La construcción de la escena


Golfo de Vizcaya, 1685

Con un sable en su mano diestra y la piedra en la izquierda, Loche se defendía con fiereza sin perder el equilibrio. Era el último de los marineros en pie y se negaba a rendirse. Había recorrido demasiados mares al mando de su bajel como para dejarlo en manos de aquellos piratas. Restaba cada uno de los ataques con definición, incluso en el tres contra uno en el que se veía inmerso a un paso de la borda. Podía predecir perfectamente cada uno de los ataques. Pero de repente, una estocada a traición por la espalda, le hizo perder el equilibrio y el instinto de cubrirse la herida le hizo soltar su arma. Sintió el calor de la piedra en su mano mientras otras estocadas penetraban su ya vulnerable cuerpo y pensó que ya todo daba igual: Cathie esperándole a la vuelta, el pequeño Pipe, el título del Rey que le esperaba tras aquella misión… todo daba igual menos la piedra. La piedra no podía caer en manos de quien no la mereciese. Así, que sacando fuerzas de ese odio y sentido de la justicia que siempre había estado a su lado se incorporó como pudo y se dejó la caer por la borda apretando el puño y sintiendo el calor. La sangre que salía del cuerpo dibujó una estela rojiza mientras se hundía.


Playa de San Martín, Laredo (Cantabria), 2010

Jon, cogió aire por el tubo y se sumergió unos tres metros. Le había parecido vislumbrar algo rojizo y brillante en el fondo y quería asegurarse de que no había sido un reflejo del sol en alguna concha nacarada. Le gustaba hacer snorkel. Era su actividad preferida de las vacaciones. Y no porque fuese un deportista nato, nunca lo había sido, pero le permitía deshacerse de sus ataduras con la vida real, de su mujer y de sus preocupaciones. Durante esa media hora al día que se permitía ausentarse del mundo disfrutaba del sonido de su respiración a través del tubo, de las corrientes de agua calientes y frías y de intentar recoger algunos objetos del fondo que luego mostraría orgulloso a sus dos hijas.

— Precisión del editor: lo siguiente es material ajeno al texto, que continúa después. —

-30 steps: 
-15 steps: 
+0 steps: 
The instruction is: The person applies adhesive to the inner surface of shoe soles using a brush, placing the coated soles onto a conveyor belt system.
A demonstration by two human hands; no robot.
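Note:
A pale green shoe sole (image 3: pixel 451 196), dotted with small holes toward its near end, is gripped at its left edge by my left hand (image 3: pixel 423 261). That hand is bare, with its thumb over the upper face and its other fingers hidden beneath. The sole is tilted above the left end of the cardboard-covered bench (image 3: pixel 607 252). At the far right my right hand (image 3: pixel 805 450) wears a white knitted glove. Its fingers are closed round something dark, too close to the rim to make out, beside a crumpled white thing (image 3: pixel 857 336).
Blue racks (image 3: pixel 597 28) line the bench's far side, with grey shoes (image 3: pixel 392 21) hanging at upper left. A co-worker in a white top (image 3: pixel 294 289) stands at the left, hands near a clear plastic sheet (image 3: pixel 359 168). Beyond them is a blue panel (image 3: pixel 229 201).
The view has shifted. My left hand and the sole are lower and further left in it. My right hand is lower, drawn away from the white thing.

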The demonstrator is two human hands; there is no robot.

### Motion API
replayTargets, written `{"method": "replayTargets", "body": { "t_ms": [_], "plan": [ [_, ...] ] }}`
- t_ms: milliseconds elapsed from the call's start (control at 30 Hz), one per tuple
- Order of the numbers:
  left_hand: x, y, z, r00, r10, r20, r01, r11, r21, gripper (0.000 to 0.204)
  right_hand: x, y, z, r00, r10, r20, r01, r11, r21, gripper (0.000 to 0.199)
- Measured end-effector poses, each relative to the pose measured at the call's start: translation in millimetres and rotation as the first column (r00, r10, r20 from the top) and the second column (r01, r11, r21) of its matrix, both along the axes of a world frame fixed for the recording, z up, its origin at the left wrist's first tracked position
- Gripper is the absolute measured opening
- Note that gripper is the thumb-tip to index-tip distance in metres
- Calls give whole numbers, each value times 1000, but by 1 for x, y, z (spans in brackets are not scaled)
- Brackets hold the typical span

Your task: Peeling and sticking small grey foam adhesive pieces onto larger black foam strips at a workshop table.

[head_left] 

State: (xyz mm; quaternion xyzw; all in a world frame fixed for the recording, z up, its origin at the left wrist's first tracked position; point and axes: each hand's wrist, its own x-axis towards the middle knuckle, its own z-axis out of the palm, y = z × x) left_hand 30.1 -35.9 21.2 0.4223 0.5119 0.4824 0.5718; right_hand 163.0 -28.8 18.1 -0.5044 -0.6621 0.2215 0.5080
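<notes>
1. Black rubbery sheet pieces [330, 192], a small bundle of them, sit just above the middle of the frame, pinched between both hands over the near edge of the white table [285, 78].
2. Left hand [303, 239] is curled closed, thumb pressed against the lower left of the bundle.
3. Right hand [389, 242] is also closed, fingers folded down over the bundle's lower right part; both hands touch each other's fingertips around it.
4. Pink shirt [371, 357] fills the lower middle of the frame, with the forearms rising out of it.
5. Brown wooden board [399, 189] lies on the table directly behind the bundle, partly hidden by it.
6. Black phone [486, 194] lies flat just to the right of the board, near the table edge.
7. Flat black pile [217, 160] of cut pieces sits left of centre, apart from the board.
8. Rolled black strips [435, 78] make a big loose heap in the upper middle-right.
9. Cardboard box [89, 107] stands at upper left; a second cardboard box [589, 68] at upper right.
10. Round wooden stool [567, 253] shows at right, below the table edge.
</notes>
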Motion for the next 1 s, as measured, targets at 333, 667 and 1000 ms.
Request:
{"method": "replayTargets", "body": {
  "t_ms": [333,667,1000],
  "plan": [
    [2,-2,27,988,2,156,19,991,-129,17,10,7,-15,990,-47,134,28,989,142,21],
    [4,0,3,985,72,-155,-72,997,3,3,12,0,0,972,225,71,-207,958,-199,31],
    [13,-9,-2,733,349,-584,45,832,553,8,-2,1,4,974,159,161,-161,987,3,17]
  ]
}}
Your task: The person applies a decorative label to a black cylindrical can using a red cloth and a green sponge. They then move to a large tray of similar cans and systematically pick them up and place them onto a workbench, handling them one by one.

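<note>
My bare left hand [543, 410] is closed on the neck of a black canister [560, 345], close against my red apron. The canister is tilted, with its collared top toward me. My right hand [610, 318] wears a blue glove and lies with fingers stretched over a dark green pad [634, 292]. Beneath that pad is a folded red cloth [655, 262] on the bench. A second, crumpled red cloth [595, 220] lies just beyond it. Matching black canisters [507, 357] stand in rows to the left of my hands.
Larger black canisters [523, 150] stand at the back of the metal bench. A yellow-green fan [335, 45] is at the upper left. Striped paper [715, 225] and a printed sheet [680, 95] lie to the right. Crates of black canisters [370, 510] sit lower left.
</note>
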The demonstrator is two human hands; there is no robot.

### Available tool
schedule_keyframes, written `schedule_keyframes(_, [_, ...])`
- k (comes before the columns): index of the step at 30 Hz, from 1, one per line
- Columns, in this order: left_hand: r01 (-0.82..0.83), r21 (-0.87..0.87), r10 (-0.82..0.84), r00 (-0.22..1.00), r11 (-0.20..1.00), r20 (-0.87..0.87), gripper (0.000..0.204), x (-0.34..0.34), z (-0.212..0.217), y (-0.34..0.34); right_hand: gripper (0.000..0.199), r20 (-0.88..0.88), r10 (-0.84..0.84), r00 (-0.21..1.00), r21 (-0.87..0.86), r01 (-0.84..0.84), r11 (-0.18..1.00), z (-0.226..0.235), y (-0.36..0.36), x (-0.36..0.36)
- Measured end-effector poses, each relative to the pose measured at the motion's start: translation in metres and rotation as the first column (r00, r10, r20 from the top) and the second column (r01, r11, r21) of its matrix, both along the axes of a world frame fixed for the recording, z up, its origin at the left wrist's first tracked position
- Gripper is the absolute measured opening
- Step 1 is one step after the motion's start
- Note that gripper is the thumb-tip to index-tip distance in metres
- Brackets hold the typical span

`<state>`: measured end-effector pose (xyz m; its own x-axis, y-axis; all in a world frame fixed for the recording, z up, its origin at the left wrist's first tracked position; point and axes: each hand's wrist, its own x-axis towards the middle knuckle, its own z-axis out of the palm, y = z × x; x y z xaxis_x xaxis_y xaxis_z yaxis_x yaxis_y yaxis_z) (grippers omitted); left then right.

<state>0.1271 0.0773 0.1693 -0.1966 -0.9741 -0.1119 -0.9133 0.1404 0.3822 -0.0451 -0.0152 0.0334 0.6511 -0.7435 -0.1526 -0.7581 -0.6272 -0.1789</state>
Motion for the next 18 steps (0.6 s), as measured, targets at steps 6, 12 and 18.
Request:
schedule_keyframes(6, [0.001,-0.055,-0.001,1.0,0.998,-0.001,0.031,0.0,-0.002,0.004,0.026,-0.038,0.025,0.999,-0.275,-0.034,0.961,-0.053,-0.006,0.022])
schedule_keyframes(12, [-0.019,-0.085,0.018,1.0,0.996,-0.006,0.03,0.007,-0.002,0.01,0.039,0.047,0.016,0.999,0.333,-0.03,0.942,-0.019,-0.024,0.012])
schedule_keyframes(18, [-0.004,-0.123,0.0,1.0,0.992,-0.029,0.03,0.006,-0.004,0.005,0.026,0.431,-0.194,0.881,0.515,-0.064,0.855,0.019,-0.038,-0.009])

Hundió sus dedos en la arena fría, cerrándolos sobre la piedra y le extrañó sentirla caliente. Un calor que ascendió de manera agradable por todo su brazo mientras subía a la superficie en busca de aire. Nadó hasta la orilla en pocas brazadas y al salir del agua se sintió confuso. Era como si cientos de susurros entrasen en su cabeza al mismo tiempo. Cuando su hija Laura se acercó corriendo a abrazarlo como si volviese de la guerra,pese a haberse ausentado solo media hora, se dio cuenta de que una de las voces que oía dentro de su cabeza se intensificaba. “¡Papá!¡Papá! No vuelvas a dejarnos solos con mamá, por favor” pero la voz de Laura, esa que llegaba a sus oídos, solo decía “¡Papá!¡Papá!”.


Cápsula espacial Anatoly, órbita lejana de Júpiter, 2365

El cofre de plomo sellado reposaba en el cuadro de mandos de la nave. Dimitri acercó su mano al pequeño objeto pesado y sintió el calor que emanaba. Una profunda y repentina pena se adueñó de él. El calor le había hecho recordar ese contacto humano que hacía meses que no sentía… y que nunca jamás sentiría. Lo había sabido desde el inicio, cuando aceptó aquella misión, pero esperaba que nunca se diese ese momento de duda. Respiró profundo y se acomodó el casco. Cogió el cofrecillo y camino decidido hacia la esclusa que se abrió automáticamente. Pulsó el botón que abría la siguiente compuerta y dio el salto al espacio. La nave acabaría estrellándose en alguna de las lunas calculadas en la trayectoria. Él y el cofre , tras los 30 minutos de oxígeno que le quedaban, vagarían infinitamente. La tierra estaba a salvo. Cerró los ojos, sonrió y pensó “misión cumplida”.